- **TRY IT**
Nothing but a number belongs in the answer: the count of lines below that contain the word "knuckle".

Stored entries
****************************************

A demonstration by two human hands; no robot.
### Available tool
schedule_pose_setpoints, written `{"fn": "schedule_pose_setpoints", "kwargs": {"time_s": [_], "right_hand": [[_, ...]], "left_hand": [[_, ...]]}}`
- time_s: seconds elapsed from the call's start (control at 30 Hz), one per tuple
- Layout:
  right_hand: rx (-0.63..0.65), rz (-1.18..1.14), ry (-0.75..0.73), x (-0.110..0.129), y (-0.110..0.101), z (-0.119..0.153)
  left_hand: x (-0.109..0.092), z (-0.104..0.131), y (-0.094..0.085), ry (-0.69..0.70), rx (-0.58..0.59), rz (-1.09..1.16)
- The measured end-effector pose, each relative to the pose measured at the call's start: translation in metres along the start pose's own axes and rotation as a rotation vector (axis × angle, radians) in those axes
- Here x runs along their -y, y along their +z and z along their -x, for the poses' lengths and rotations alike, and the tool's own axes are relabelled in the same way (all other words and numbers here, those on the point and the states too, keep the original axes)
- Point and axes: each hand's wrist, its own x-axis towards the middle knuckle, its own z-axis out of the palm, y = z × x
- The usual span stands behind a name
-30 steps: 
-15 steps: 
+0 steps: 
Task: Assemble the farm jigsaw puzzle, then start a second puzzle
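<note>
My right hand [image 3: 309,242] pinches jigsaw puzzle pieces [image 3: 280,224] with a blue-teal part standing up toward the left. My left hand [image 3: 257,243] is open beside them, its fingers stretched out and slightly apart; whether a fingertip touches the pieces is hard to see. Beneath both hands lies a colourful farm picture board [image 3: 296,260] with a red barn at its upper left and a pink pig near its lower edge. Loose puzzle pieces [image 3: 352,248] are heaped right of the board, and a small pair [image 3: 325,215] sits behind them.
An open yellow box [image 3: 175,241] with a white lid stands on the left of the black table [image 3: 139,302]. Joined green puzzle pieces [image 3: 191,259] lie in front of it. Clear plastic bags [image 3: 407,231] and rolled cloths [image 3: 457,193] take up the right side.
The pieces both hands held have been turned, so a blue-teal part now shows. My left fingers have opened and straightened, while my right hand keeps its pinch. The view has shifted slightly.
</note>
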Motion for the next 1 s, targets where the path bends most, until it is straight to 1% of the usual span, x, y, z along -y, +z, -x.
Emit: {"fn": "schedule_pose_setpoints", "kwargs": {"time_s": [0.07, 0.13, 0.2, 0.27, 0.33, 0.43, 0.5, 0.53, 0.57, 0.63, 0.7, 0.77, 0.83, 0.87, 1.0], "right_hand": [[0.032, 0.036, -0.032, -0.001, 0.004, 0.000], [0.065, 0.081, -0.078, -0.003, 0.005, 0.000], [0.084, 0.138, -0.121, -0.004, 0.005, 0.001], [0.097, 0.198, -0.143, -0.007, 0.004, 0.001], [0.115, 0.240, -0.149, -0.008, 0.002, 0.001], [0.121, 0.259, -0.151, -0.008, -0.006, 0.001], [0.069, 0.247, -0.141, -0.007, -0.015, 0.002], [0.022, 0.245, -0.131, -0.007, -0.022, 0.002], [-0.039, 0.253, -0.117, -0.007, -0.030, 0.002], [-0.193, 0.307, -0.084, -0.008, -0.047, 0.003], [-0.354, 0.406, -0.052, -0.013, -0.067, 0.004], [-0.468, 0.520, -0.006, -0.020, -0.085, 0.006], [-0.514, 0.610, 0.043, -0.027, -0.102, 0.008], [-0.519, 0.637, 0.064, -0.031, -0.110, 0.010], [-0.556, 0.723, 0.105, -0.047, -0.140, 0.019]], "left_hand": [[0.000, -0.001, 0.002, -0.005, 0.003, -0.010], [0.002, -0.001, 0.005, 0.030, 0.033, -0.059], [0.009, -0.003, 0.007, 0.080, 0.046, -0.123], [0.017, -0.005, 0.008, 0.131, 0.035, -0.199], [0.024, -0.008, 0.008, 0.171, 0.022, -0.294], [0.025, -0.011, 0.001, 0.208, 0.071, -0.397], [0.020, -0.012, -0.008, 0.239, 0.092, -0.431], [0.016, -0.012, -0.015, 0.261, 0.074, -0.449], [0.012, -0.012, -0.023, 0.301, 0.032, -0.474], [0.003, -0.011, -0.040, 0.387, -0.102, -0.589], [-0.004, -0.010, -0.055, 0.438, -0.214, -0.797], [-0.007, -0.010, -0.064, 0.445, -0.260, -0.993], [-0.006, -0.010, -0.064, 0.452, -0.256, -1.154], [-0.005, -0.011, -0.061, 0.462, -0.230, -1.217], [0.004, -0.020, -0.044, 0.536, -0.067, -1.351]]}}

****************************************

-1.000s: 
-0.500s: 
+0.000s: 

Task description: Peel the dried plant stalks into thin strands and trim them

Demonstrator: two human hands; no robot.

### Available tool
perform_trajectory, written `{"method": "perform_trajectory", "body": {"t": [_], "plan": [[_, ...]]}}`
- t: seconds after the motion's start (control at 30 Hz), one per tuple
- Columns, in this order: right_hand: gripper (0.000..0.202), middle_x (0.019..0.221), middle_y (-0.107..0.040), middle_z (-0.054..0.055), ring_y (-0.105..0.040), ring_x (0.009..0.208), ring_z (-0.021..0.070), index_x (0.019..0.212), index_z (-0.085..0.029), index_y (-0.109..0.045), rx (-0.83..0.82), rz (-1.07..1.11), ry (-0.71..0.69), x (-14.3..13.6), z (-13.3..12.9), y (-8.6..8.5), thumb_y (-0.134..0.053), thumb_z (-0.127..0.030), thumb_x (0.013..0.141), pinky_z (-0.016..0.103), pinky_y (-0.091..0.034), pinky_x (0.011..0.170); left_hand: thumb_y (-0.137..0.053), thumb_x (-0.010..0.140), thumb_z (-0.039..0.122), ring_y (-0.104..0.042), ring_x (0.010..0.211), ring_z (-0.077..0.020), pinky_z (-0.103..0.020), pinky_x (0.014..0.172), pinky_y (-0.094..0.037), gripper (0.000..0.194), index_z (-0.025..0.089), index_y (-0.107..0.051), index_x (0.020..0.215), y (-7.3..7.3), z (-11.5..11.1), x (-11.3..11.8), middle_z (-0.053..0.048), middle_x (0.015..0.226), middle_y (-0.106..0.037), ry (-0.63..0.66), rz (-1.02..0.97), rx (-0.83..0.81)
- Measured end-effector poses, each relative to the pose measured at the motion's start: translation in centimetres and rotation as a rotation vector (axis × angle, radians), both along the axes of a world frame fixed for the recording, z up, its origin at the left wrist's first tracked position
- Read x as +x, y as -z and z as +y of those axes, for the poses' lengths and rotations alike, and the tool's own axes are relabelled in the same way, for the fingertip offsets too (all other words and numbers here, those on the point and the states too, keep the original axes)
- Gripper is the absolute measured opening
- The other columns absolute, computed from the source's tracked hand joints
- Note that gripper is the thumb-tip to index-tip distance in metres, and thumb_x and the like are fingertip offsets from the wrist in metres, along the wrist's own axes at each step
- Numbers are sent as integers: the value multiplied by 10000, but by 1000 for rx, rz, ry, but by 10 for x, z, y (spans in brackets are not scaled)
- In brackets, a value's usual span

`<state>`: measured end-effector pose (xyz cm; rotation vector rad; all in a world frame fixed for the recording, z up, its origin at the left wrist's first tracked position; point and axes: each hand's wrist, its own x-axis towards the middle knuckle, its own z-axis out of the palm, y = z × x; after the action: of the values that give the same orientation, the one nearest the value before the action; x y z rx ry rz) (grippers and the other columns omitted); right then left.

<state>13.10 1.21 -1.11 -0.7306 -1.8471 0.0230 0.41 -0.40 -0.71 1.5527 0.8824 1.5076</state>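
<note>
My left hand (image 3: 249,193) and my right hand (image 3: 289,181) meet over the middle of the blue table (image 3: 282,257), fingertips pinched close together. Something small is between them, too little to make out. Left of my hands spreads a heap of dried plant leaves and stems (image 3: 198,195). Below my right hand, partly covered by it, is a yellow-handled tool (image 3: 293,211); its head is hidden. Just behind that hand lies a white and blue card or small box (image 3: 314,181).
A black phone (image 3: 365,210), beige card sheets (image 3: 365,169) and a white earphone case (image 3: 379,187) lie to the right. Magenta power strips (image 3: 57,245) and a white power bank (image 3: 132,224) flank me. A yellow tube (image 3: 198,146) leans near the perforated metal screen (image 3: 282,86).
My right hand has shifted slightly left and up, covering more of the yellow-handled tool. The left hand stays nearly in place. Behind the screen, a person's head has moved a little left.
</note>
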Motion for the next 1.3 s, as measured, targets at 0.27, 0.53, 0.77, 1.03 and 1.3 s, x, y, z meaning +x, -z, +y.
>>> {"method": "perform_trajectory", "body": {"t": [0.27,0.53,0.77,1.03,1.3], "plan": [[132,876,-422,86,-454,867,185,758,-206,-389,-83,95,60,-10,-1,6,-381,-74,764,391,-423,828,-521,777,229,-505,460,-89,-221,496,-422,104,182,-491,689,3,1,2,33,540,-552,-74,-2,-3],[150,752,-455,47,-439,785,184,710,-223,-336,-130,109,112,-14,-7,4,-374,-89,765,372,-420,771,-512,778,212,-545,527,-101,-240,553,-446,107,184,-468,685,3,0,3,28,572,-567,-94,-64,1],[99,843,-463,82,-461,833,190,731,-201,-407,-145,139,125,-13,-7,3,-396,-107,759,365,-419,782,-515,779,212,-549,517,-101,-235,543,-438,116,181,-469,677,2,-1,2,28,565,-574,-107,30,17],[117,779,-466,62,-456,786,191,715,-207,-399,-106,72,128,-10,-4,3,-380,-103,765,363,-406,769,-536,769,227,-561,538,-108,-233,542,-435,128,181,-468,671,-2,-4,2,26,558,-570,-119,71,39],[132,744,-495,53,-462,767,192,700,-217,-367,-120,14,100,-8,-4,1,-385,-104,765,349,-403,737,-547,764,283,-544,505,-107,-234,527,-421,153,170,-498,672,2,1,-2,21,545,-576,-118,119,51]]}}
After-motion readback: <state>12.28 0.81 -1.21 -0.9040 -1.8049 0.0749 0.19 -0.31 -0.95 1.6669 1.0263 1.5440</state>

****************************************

- **SOLUTION FOR THIS PROBLEM**
2